Location specific characteristics of a road segment such as road geometry as well as surrounding road features can contribute significantly to road accident risk. A Google Maps image of a road segment provides a comprehensive visual of its complex geometry and the surrounding features. This paper proposes a novel machine learning approach using Convolutional Neural Networks (CNN) to accident risk prediction by unlocking the precise interaction of these many small road features that work in combination to contribute to a greater accident risk. The model has worldwide applicability and a very low cost/time effort to implement for a new city since Google Maps are available in most places across the globe.
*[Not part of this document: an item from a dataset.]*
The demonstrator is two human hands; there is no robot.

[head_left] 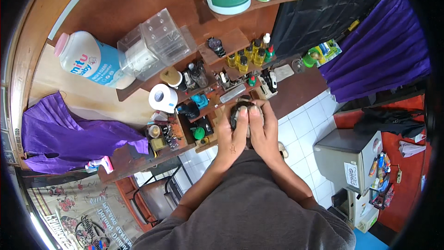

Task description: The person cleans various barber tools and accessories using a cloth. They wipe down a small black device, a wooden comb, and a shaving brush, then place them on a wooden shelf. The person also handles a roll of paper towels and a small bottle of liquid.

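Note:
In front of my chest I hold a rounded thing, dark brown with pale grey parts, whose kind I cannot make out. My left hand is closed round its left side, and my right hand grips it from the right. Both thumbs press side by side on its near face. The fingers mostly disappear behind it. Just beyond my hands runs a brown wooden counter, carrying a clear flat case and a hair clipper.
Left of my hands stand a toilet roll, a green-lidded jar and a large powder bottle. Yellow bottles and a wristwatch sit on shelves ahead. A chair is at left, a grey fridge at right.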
It also significantly contributes to existing research on accident prevention by allowing for the inclusion of highly detailed road geometry to weigh in on the prediction as well as the new locationbased attributes like proximity to schools and businesses.
使用谷歌地图图像和卷积神经网络预测道路事故风险
路段的特定位置特征,如道路几何形状以及周围道路特征,会显著增加道路事故风险。路段的谷歌地图图像提供了其复杂几何形状和周围特征的全面视觉效果。本文提出了一种新的机器学习方法,使用卷积神经网络(CNN)来预测事故风险,通过解锁这些小道路特征的精确相互作用,这些特征结合起来会导致更大的事故风险。由于谷歌地图在全球大多数地方都可以使用,因此该模型在全球范围内具有适用性,在新城市实施成本/时间非常低。它还通过允许将高度详细的道路几何形状纳入预测以及新的基于位置的属性(如靠近学校和企业),对现有的事故预防研究做出了重大贡献。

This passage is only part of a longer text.